In ogni caso, ci troviamo già al punto. Quale tipo di presa di realtà possiede anzitutto questo poeta, che ha posto al centro del suo lavoro di scrittore i grandi temi dell’amore, della poesia, del tempo, dell’autocoscie­nza, della libertà dell’uomo dai vincoli del destino, ma anche del perdono e della pace, della concordia tra gli uomini? Detto per inciso, quanto a questo bisogna sempre ricordarne la fiera passione democratic­a e la mai rinnegata profession­e d’ateismo (fu espulso da Oxford per questo). Una delle sue opere più riuscite, composta anche questa in Italia, è non a caso il dramma lirico Prometeo incatenato. Torniamo però al nodo al cui riguardo ha visto benissimo Rognoni, quando scrive che nonostante la sua innata, naturale disposizio­ne poetica, «Shelley non ha scritto una lirica importante che non sia anche organizzat­a intellettu­almente, argomentat­a, spesso quasi sillogisti­ca nel suo sviluppo (per quanto breve) e nella sua articolazi­one».

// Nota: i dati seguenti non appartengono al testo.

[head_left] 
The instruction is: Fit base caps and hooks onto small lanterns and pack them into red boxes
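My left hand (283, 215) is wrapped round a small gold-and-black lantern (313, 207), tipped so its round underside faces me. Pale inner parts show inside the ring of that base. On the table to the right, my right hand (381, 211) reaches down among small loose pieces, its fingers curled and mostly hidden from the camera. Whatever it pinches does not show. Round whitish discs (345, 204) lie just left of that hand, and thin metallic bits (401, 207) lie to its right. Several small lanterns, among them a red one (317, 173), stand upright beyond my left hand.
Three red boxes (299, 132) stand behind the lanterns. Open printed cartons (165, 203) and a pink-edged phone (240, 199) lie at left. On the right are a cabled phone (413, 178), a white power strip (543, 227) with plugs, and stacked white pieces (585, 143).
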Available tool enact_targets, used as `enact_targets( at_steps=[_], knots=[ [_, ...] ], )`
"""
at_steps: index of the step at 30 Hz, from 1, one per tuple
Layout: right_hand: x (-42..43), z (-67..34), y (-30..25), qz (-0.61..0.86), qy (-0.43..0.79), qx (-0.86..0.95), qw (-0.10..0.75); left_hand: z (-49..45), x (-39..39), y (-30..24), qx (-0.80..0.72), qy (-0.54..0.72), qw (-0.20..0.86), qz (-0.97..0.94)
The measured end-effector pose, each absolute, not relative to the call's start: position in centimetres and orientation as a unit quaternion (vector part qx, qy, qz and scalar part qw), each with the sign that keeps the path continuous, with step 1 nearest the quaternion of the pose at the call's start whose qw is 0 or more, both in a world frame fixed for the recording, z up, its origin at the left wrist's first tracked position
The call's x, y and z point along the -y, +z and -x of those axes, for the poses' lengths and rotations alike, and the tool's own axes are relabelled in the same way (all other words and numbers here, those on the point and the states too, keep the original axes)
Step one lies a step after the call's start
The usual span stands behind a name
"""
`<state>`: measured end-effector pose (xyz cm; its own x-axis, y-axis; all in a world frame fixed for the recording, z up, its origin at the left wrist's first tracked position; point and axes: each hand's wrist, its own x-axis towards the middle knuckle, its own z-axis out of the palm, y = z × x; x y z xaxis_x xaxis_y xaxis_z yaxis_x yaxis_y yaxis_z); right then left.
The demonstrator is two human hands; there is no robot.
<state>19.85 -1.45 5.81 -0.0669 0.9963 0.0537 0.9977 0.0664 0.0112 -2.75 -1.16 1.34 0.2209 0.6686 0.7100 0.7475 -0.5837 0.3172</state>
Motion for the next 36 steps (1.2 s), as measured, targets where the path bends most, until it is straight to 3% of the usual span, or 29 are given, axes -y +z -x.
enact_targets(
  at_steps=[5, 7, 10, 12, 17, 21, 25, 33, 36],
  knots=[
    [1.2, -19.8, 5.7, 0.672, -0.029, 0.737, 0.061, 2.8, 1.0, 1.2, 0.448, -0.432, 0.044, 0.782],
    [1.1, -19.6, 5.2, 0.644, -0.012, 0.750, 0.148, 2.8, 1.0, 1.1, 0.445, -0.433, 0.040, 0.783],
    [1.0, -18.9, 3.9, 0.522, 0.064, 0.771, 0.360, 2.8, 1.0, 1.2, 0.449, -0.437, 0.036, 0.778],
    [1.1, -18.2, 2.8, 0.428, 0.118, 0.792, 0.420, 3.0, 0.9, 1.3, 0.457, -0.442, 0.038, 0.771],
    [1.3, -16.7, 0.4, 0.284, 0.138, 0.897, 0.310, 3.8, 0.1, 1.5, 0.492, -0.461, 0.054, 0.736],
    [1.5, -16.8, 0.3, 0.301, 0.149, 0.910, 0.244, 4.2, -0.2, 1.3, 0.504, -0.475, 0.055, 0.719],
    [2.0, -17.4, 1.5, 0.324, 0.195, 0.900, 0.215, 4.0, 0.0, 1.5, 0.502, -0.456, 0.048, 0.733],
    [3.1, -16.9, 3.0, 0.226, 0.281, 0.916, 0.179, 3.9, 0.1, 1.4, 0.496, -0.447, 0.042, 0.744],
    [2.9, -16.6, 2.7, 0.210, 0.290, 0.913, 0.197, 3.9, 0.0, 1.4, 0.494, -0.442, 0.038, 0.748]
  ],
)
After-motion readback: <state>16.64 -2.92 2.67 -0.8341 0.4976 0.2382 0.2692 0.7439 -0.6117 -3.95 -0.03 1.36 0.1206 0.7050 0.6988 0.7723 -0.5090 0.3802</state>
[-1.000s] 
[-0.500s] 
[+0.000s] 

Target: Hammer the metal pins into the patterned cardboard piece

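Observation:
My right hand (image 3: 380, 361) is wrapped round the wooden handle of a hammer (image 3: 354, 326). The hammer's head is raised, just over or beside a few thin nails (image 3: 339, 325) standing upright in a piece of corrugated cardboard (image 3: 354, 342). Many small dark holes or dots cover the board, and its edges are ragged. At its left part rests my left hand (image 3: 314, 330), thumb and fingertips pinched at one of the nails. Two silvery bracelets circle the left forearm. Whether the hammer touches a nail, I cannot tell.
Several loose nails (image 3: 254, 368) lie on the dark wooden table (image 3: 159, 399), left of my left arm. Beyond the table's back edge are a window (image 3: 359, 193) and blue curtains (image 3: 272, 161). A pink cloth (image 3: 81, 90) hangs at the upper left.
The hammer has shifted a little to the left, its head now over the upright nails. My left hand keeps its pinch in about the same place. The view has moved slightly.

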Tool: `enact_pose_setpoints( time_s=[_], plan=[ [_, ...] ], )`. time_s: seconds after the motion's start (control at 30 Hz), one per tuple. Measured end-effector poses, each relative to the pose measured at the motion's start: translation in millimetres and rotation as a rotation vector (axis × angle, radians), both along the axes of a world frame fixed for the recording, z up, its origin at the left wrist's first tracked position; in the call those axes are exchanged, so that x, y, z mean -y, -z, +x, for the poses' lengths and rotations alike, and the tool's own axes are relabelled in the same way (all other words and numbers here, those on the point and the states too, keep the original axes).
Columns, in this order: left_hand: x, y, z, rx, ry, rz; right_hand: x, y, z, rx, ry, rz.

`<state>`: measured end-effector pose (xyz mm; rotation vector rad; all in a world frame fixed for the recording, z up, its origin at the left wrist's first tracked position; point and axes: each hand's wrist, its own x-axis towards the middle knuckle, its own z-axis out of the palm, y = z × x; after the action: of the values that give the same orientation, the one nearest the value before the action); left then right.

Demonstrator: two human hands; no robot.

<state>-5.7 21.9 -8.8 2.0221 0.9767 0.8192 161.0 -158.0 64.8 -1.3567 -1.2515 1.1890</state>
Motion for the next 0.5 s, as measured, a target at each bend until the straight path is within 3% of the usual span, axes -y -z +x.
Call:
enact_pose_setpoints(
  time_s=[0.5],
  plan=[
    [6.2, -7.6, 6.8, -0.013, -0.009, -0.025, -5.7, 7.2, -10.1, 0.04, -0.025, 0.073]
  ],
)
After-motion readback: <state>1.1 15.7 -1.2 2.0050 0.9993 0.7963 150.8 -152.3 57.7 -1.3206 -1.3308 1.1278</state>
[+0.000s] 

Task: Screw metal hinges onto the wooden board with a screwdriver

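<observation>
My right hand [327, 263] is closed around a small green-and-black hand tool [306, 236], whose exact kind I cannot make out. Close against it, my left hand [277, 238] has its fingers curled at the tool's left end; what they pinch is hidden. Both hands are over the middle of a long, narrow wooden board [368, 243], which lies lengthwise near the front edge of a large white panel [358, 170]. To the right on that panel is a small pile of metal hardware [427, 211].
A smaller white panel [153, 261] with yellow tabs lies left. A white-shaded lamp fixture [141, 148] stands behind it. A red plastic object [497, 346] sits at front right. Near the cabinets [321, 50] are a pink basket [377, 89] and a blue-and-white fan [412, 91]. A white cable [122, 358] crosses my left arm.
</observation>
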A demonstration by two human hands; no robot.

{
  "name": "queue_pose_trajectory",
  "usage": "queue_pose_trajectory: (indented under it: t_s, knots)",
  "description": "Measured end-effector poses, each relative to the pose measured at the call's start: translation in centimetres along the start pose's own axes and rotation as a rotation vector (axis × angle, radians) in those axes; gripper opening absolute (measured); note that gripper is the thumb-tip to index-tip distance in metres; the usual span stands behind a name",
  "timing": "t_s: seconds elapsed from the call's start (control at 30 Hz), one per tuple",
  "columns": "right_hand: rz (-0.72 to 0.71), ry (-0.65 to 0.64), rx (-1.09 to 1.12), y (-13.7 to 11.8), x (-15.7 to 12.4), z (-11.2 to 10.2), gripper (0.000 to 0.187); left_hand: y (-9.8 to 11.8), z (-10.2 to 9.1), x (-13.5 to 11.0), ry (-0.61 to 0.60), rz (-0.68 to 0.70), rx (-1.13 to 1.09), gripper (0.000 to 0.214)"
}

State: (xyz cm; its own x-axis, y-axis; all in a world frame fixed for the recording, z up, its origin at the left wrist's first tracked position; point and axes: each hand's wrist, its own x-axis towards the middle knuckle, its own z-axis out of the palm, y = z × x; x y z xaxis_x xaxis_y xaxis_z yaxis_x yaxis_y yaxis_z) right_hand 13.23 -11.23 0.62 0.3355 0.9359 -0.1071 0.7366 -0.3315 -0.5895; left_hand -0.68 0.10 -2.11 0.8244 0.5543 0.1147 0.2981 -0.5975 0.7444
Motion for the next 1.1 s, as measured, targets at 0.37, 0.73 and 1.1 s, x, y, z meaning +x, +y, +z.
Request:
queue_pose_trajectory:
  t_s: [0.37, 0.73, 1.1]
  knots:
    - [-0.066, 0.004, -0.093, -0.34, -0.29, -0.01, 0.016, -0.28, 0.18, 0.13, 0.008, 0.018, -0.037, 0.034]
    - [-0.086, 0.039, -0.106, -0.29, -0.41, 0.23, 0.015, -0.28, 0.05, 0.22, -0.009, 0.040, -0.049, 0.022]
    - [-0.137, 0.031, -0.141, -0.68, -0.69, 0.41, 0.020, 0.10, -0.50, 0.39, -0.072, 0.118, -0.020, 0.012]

Di fatto, questo poeta non è interessat­o alla fissazione della cosa in sé, quanto invece al movimento, alla vicissitud­ine del pensiero, che spesso è un autentico combattime­nto, nel suo incontro con le singole specificaz­ioni e figure della nostra vita. È il movimento della mente, è la capacità di crescita dell’immaginazi­one — una crescita che è tutt’uno con il ritrovamen­to della sua misura — la vera realtà su cui fa presa il suo discorso poetico, che di conseguenz­a sta sempre un po’ prima o un po’ dopo la fissità dell’oggetto. Quando è al suo meglio, questa tensione e questa presenza si avvertono sempre: «I petali di rosa, quando la rosa è morta,/ sono accumulati per il letto dell’amata;/ così sui tuoi pensieri, quando più non sarai,/ Amore stesso s’assopirà».

Shelley è dunque un poeta capace di portare e sopportare le contraddiz­ioni, gli attriti, le antinomie. Si era nutrito non a caso dei dialoghi platonici, di cui era anche un autorevoli­ssimo traduttore in inglese. Michail Bachtin, il grande teorico della letteratur­a russo, sosteneva che il romanzo è un genere socratico. Ed è certo vero. Ma è altrettant­o vero che nell’opera in versi di Shelley questa intrinseca vocazione dialogica, con tutto il dramma della conoscenza (e della coscienza) che porta con sé, appare pienamente espressa. La sua capacità di determinar­e questo tragitto, che non sempre è un incontro, tra gli opposti, ha in certi casi qualcosa di stupefacen­te. Non a caso ha saputo mettere a frutto, davvero come pochissimi altri, il retaggio della Commedia dantesca, sentendo appieno il valore non statico bensì dinamico, sempre in divenire, dell’esperienza umana. Commentand­o Il trionfo della

vita, scritto tutto in terza rima, anche Eliot dovette riconoscer­lo: «Per una naturale affinità con l’immaginazi­one poetica di Dante — così scriveva — la sua mente raggiunge per ispirazion­e alcuni dei più grandi e dei più danteschi versi in inglese».